WORK ITEM >>
Report the number of lines below in which the word "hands" occurs. Nothing else is needed.

Records from a dataset:

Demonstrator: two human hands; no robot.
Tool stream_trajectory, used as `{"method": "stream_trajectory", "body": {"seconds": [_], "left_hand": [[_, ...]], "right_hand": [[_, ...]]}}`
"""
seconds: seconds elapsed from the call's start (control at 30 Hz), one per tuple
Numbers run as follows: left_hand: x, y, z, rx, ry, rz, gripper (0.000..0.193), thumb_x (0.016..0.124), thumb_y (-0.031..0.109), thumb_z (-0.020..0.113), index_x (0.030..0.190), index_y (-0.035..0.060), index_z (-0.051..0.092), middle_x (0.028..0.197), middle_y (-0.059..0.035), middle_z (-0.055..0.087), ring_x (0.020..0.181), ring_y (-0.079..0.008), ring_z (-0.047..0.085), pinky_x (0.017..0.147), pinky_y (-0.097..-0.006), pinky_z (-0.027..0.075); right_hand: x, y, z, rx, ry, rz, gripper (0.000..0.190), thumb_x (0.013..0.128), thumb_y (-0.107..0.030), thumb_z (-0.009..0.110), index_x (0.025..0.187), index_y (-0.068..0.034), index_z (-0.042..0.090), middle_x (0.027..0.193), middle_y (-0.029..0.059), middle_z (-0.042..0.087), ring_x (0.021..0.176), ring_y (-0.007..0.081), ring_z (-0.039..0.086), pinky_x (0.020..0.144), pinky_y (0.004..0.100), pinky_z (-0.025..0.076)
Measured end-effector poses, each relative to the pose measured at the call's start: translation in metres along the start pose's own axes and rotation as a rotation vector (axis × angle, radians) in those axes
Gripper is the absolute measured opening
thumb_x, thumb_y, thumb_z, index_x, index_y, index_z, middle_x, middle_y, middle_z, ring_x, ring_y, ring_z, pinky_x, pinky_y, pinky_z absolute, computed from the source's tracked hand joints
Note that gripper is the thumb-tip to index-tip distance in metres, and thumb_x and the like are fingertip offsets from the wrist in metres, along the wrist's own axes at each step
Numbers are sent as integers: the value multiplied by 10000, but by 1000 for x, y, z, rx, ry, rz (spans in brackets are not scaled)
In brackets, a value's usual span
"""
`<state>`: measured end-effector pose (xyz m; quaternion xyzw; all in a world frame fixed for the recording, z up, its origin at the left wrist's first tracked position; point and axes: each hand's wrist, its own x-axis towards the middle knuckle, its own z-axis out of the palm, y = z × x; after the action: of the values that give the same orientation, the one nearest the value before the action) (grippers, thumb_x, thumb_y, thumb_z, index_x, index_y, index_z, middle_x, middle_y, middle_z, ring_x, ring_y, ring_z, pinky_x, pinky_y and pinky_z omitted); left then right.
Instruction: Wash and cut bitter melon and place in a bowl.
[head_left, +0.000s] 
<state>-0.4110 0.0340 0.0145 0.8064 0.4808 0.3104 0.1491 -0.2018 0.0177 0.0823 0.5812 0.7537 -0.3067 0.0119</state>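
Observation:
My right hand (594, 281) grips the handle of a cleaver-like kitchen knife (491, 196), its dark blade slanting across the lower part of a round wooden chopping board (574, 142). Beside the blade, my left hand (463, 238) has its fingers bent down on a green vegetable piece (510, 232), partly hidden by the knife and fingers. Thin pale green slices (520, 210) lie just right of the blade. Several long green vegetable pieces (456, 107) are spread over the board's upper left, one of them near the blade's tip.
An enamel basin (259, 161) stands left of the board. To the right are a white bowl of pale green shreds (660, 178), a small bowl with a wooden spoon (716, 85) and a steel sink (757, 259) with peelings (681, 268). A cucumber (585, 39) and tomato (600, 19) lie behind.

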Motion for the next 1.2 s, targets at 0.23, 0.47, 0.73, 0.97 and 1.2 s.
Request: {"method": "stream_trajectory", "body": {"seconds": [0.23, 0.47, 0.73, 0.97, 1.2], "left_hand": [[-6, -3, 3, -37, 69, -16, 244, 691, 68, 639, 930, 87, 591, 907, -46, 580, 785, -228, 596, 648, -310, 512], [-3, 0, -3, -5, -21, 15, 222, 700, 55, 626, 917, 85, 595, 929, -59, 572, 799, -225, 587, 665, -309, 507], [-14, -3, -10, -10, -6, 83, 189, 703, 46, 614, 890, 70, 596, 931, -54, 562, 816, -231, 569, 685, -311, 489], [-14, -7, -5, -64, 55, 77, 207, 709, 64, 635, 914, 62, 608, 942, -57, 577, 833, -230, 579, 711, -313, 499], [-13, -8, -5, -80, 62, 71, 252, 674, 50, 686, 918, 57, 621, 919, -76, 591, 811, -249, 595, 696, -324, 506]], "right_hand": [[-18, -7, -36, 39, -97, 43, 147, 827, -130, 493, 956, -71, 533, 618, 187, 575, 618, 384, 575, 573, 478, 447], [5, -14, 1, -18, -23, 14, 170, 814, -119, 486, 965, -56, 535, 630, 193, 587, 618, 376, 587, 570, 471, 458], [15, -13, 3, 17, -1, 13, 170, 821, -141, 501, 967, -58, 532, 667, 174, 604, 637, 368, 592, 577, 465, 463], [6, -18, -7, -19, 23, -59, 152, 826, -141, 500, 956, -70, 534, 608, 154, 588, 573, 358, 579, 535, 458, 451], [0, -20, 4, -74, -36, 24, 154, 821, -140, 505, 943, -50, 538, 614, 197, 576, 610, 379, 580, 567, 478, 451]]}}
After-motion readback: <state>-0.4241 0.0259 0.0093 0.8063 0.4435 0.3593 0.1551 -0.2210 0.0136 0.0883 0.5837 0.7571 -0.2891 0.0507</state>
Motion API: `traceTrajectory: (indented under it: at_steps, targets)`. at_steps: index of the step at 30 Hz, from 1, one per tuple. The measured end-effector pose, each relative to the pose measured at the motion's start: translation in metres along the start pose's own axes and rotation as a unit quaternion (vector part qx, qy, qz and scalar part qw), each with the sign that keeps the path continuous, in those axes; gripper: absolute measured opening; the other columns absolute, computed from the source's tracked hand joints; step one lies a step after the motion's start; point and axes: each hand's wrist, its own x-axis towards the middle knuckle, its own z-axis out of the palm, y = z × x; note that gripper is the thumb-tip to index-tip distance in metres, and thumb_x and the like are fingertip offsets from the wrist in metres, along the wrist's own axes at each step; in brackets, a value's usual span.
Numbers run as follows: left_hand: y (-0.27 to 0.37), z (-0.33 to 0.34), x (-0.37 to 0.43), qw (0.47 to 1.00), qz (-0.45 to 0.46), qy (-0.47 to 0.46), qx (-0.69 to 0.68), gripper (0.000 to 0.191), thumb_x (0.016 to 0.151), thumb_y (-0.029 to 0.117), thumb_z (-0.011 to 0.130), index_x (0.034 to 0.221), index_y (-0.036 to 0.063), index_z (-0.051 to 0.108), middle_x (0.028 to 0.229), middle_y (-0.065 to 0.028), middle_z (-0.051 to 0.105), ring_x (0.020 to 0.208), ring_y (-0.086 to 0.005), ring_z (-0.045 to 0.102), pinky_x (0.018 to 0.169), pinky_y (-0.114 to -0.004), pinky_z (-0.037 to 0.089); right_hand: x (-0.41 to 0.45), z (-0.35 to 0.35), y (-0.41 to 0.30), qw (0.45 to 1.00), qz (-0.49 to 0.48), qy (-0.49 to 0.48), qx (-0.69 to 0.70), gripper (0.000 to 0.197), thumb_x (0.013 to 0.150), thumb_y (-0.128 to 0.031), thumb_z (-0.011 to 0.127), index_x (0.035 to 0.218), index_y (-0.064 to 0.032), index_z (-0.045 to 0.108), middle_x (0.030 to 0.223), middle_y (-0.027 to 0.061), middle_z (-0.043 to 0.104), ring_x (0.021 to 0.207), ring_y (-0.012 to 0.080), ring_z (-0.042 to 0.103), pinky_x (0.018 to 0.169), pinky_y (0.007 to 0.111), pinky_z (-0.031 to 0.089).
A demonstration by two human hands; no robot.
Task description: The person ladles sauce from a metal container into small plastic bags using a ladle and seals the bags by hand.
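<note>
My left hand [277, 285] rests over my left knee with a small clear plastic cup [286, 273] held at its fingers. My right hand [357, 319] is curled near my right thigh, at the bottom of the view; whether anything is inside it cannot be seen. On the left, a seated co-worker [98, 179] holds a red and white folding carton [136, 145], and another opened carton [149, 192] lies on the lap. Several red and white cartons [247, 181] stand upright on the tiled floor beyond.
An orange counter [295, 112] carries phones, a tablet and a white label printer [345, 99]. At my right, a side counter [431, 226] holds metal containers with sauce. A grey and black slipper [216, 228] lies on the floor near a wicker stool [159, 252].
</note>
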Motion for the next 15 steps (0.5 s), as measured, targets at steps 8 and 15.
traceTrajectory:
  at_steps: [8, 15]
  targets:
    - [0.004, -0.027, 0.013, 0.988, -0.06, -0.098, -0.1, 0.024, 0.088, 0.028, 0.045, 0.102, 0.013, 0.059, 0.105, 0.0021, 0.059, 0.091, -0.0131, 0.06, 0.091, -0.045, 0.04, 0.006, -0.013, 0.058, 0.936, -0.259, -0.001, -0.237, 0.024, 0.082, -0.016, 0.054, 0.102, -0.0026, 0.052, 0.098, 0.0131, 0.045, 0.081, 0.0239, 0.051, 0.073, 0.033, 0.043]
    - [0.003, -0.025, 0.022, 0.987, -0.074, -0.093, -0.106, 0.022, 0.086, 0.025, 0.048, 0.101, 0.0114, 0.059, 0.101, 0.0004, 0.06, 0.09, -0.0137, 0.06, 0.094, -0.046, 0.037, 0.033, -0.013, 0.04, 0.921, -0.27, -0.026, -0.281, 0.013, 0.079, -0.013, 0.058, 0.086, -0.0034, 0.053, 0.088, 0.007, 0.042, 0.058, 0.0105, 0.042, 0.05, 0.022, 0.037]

RESPONSE FOR THIS EXERCISE >>
2